In 2007 Anita announced that she had Hepatitis C, which she contracted from a contaminated blood transfusion in 1971, however she was not diagnosed with the condition until 2004. She was completely committed to working with the Hepatitis C Trust, and became their patron, to raise awareness of the disease and to lobby the government for more action. In true Anita style, personal experience promoted her to launch a major campaign to alert people to an important issue and ensure change in attitudes and policy.
Dame Anita Roddick passed away on 10th September 2007, with her husband Gordon and two daughters by her side. Tributes flooded in from around the world, led by British Prime Minister Gordon Brown "She campaigned for green issues for many years before it became fashionable to do so and inspired millions to the cause by bringing sustainable products to a mass market. As one of this country's most successful businesswomen, she was an inspiration to women throughout the country striving to set up and grow their own companies."
John Sauven, the executive director of Greenpeace who worked with Anita on many campaigns, said "she was an amazing inspiration to those around her…. She was so ahead of the time when it came to issues of how business could be done in different ways… She was a true pioneer."

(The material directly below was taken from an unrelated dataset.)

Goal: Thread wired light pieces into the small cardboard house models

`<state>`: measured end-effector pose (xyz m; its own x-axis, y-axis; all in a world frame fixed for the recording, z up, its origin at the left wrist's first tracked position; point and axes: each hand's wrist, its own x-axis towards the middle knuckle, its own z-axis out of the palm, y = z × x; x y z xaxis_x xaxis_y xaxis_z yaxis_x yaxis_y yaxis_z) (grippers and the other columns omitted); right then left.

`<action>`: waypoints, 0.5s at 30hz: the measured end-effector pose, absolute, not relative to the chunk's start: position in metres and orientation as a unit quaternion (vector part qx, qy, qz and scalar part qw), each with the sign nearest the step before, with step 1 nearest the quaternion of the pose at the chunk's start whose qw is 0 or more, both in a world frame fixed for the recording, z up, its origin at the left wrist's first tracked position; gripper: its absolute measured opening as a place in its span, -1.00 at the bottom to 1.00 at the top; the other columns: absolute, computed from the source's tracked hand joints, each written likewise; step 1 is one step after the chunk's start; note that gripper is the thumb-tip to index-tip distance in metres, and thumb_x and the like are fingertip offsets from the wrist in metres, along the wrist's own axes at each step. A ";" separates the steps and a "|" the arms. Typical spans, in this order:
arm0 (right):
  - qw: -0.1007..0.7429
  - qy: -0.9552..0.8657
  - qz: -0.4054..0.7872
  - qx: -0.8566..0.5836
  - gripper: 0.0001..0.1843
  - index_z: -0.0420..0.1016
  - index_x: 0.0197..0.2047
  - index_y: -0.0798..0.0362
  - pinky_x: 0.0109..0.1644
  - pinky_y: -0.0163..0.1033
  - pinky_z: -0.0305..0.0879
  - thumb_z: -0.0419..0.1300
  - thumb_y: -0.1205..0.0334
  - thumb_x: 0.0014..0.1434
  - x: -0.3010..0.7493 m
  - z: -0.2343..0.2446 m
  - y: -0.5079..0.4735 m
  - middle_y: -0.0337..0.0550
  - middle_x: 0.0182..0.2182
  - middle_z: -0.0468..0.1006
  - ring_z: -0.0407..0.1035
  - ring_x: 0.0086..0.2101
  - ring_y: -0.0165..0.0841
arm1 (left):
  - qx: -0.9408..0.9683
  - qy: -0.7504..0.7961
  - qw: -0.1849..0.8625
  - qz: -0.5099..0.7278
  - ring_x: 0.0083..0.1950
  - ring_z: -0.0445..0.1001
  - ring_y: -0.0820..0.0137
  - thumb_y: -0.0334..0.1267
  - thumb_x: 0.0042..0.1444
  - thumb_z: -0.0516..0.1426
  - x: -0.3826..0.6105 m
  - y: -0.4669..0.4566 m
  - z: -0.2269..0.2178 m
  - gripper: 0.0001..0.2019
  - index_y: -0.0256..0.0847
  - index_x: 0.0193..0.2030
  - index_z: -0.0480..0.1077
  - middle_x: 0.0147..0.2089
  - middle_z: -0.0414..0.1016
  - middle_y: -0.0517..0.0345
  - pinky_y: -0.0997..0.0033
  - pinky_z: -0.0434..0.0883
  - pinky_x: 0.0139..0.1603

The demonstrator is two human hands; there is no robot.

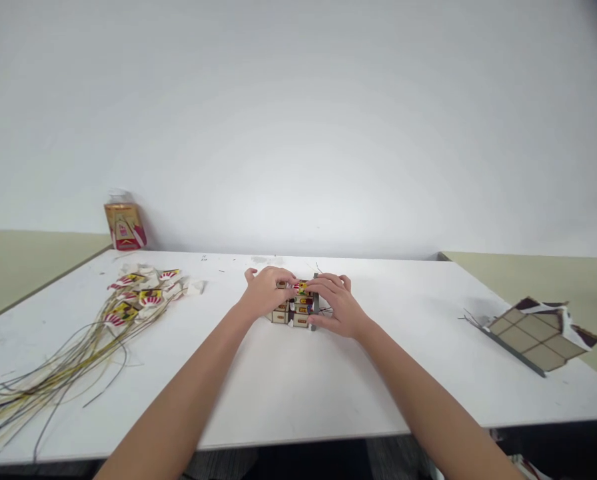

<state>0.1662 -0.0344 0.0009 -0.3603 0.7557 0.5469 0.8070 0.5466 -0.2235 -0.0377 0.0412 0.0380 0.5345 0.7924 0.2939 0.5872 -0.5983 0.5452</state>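
In the middle of the white table, a small block of cream boxes with red and yellow printed fronts [301,320] stands between my hands. A grey strip [315,303] runs along its right side, and thin dark wires stick out there. My left hand [271,288] is at the block's upper left, fingers bent together near a small red-and-white striped piece [295,287]; the fingertips partly hide what they pinch. Around the block's right side, my right hand [339,308] grips it, fingers on top and thumb at the lower edge by the strip.
On the left lies a bundle of long thin wires [73,357] with several striped and yellow printed pieces [126,310]. A gold and red container [124,227] stands at the back left by the wall. At the right rests a similar cream panelled block [531,337], tilted, with a grey strip.
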 end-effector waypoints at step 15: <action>0.334 -0.804 -0.039 -0.491 -0.12 0.05 0.32 0.00 0.21 0.03 -0.01 0.12 -0.32 0.08 0.172 -0.003 -0.033 0.10 0.24 0.25 0.11 0.20 -0.10 | 0.913 0.366 0.143 0.106 0.29 0.21 -0.07 0.21 -0.30 0.32 -0.063 0.040 0.045 0.04 0.10 0.36 0.04 0.31 0.26 -0.02 -0.21 0.02 0.25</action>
<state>0.1718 -0.0333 -0.0029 -0.2948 0.7631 0.5751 0.8151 0.5149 -0.2654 -0.0632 0.0402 0.0446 0.7097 0.6990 0.0881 0.6385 -0.6910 0.3388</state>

The suppliers of Community Trade cocoa butter in Ghana, Kuapa Kokoo, said "We are grateful to God that he gave us such an inspirational figure; a mother whose love for the development of the vulnerable and the under-privileged will continue to linger on in our minds till eternity. Anita would be well remembered by the Kuapa Kokoo family and the chiefs and people, for a school block she, together with The Body Shop, funded in the Bayerebon community. The seed she sowed is generating fruits of success and enlightenment."